Goal of the exercise:
Quote, without any change, the line that contains "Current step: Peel" and all lines that follow it to the end of the data below.

"""

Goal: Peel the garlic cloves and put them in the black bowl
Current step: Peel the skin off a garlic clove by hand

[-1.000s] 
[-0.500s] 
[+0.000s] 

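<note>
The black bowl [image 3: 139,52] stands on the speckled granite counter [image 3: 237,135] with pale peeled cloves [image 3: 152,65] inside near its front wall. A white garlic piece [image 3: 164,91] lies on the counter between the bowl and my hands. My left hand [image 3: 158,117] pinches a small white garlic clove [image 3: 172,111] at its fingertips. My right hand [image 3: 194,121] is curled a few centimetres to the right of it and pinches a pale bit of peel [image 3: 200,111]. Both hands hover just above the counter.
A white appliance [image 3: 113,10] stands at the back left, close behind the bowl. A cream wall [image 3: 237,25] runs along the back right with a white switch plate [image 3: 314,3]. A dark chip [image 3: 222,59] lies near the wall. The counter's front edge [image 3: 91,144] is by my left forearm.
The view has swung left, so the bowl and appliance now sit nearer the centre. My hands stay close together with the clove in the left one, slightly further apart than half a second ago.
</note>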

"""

Result of the task:
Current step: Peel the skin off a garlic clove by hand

[-1.000s] 
[-0.500s] 
[+0.000s] 

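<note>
The black bowl [image 3: 139,52] stands on the speckled granite counter [image 3: 237,135] with pale peeled cloves [image 3: 152,65] inside near its front wall. A white garlic piece [image 3: 164,91] lies on the counter between the bowl and my hands. My left hand [image 3: 158,117] pinches a small white garlic clove [image 3: 172,111] at its fingertips. My right hand [image 3: 194,121] is curled a few centimetres to the right of it and pinches a pale bit of peel [image 3: 200,111]. Both hands hover just above the counter.
A white appliance [image 3: 113,10] stands at the back left, close behind the bowl. A cream wall [image 3: 237,25] runs along the back right with a white switch plate [image 3: 314,3]. A dark chip [image 3: 222,59] lies near the wall. The counter's front edge [image 3: 91,144] is by my left forearm.
The view has swung left, so the bowl and appliance now sit nearer the centre. My hands stay close together with the clove in the left one, slightly further apart than half a second ago.
</note>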

There is nothing else to the answer.